As companies strive to become more agile in today’s ever-changing business world, a common theme is getting data faster and, in turn, getting insights from data faster. That’s where the notion of schema-free queries often comes in, where all sorts of unstructured data goes into files in Hadoop (Hadoop Distributed File System w/ e.g. HIVE or Drill querying), SQL and NoSQL databases that support late binding. Late binding, to get on the same page, is the practice of transforming and binding data based on relationships at program runtime, vs. early binding where transformations are done when data moves from source systems into the database.
These databases or data stores often enable rapid exploration via schema-free queries. And, it’s true that rapid exploration is a key piece of any agile company’s foundation, just as it’s true that some corners of the technology world are evolving so quickly that having to slow down and put governance and forethought into data storage and structure can be the difference between success and failure.
But with schema-free queries, it also pays to be prudent. If you’re not careful, they can make your data dishonest.

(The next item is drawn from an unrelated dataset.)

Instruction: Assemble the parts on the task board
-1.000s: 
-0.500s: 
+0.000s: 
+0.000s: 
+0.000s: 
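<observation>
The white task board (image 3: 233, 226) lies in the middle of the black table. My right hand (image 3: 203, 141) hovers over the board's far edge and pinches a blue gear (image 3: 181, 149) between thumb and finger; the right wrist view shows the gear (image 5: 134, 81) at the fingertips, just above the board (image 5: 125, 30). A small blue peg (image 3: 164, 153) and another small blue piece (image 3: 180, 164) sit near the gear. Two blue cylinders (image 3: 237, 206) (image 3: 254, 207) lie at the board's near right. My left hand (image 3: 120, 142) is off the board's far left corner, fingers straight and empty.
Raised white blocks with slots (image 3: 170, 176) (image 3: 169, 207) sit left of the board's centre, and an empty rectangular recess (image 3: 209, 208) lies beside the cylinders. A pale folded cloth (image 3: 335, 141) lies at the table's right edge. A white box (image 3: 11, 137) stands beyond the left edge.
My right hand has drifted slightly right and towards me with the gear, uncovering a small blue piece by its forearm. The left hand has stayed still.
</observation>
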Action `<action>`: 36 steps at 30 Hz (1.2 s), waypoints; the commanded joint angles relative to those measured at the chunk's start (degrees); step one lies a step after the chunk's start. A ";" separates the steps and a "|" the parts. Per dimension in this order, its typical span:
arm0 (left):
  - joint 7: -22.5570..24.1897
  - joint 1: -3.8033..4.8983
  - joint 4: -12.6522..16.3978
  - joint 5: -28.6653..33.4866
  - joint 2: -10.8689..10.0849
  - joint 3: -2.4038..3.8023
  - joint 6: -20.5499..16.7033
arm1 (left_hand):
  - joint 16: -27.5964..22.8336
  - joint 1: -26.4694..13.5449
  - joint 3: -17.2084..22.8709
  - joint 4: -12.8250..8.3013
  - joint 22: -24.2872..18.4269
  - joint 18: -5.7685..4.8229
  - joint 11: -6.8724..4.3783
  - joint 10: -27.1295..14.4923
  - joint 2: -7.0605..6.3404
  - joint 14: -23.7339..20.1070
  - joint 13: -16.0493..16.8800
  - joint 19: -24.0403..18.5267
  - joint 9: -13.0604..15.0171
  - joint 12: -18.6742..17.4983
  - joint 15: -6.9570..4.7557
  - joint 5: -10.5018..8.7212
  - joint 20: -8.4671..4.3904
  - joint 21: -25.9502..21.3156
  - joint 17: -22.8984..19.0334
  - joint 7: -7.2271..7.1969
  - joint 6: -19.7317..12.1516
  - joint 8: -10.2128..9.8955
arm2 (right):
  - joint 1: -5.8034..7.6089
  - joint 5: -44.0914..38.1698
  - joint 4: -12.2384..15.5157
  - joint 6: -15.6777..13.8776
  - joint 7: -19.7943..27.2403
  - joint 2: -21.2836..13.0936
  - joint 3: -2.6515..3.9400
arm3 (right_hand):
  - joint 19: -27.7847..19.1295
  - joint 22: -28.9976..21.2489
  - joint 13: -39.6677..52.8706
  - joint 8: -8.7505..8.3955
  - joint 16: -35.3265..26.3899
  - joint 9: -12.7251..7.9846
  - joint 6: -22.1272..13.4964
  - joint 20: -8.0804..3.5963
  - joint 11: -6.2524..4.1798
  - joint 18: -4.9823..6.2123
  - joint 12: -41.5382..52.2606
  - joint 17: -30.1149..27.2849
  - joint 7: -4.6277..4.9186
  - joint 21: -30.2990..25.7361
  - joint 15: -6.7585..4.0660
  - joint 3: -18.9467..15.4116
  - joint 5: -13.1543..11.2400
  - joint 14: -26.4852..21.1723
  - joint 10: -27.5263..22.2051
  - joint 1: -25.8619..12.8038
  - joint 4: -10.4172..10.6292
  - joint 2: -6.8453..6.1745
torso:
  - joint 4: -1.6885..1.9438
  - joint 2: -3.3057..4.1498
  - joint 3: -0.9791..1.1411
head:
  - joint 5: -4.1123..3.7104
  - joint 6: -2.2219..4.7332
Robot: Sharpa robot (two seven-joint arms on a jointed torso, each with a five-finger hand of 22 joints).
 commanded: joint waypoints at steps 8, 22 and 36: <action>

The fact that data isn’t wrapped in governance is fine (and preferred) for just poking around. We opt for schema-free queries in the first place because a lot is changing around us and new data sources are emerging regularly. The fact is that schema less/free is great for an initial prototype, but once we move past the prototype stage, the lack of schema quickly becomes a governance nightmare.
A Crumbling Analytics House Built on Schema-Free
Otherwise, whatever you produce – whether it’s a dashboard, or some metric read-out – could begin lying to you. This is the exact problem we faced in the mid 2000s during my tenure at eBay when an entire experimentation platform, with hundreds of experiments built on late binding, was starting to fold like a house of cards. The reason was that the incoming data started changing on us without any controls in place, but there was no governance to catch the change.
It only takes one developer upstream going about his day-to-day work to change the meaning of a tag, thinking he is the only one using it. Once that happens, everything built with that data could produce slightly to completely different results. Plus, there is no lineage with schema-free queries, so you won’t even know that anything has been changed!
Put simply, schema-free queries can quickly become a foundation for a house that crumbles after it’s built.
Don’t get me wrong: Late binding is a must have capability in today’s data infrastructure. We have long been working on getting more and more late binding features into our various products with the latest example being high performance and binary JSON storage and processing natively within the Teradata database.
Building Trust in Your Data
While systems need to support both late and early binding, tight and loose coupling, the evolution towards schema (even if only for subsets of data) is a must have step for any data product development process.
Schema is not just a nuisance. Its not there to be painful, it’s there to control structure and actually reject mismatches along the way. It forces a different thinking on production quality, than a free flowing unstructured lake that changes by the minute and is hard to rely on in terms of repeatability. Trust in repeatable and consistent results is key to the success of Big Data.
The lesson is that you need to constantly check if schema-less data is being used for production purposes. Similarly, the moment you find something with your data exploration, figure out what tags you’re using for the production-like environment, and make sure you have the ability to check on them. While there’s often value in getting to data quickly to uncover new things, there is also value in knowing that a particular tag has a certain meaning – especially once you make the move from exploration to production.
As part of the series of articles on the concept of the Sentient Enterprise I have talked about the need for the Layered Data Architecture – a data classification framework that allows for the rapid and agile integration of unstructured or late binding data. The key to success is to properly classify all your incoming data as it is being accessed, used and relied on and to elevate data elements from none- to loosely- to tightly coupled status.
When we build algorithms, models, reports – any form of repeatable usage of data, we are obligated to have control and authority over the data behind it, so we can make sure it will continue to do what it claims to do.
Don’t let your data lie to you.